Give the data again in its entirety, exactly as provided.

⟨

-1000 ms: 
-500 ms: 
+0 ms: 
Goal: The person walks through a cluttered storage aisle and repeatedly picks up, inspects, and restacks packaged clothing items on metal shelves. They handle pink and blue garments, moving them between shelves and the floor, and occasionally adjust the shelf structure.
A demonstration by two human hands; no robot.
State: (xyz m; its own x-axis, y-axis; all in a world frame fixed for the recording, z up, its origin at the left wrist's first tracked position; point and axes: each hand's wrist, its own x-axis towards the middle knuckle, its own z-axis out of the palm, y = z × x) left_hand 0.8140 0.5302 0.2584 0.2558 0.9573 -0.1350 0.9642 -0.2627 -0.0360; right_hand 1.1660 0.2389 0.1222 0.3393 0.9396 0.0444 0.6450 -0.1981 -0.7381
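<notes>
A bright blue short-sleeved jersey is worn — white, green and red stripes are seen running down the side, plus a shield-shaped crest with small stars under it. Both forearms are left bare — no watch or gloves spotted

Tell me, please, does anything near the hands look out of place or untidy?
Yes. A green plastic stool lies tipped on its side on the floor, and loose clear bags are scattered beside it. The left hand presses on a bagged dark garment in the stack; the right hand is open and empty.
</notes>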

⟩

Answer to this task ->
-1000 ms: 
-500 ms: 
+0 ms: 
Goal: The person walks through a cluttered storage aisle and repeatedly picks up, inspects, and restacks packaged clothing items on metal shelves. They handle pink and blue garments, moving them between shelves and the floor, and occasionally adjust the shelf structure.
A demonstration by two human hands; no robot.
State: (xyz m; its own x-axis, y-axis; all in a world frame fixed for the recording, z up, its origin at the left wrist's first tracked position; point and axes: each hand's wrist, its own x-axis towards the middle knuckle, its own z-axis out of the palm, y = z × x) left_hand 0.8140 0.5302 0.2584 0.2558 0.9573 -0.1350 0.9642 -0.2627 -0.0360; right_hand 1.1660 0.2389 0.1222 0.3393 0.9396 0.0444 0.6450 -0.1981 -0.7381
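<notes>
A bright blue short-sleeved jersey is worn — white, green and red stripes are seen running down the side, plus a shield-shaped crest with small stars under it. Both forearms are left bare — no watch or gloves spotted

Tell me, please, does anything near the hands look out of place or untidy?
Yes. A green plastic stool lies tipped on its side on the floor, and loose clear bags are scattered beside it. The left hand presses on a bagged dark garment in the stack; the right hand is open and empty.
</notes>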

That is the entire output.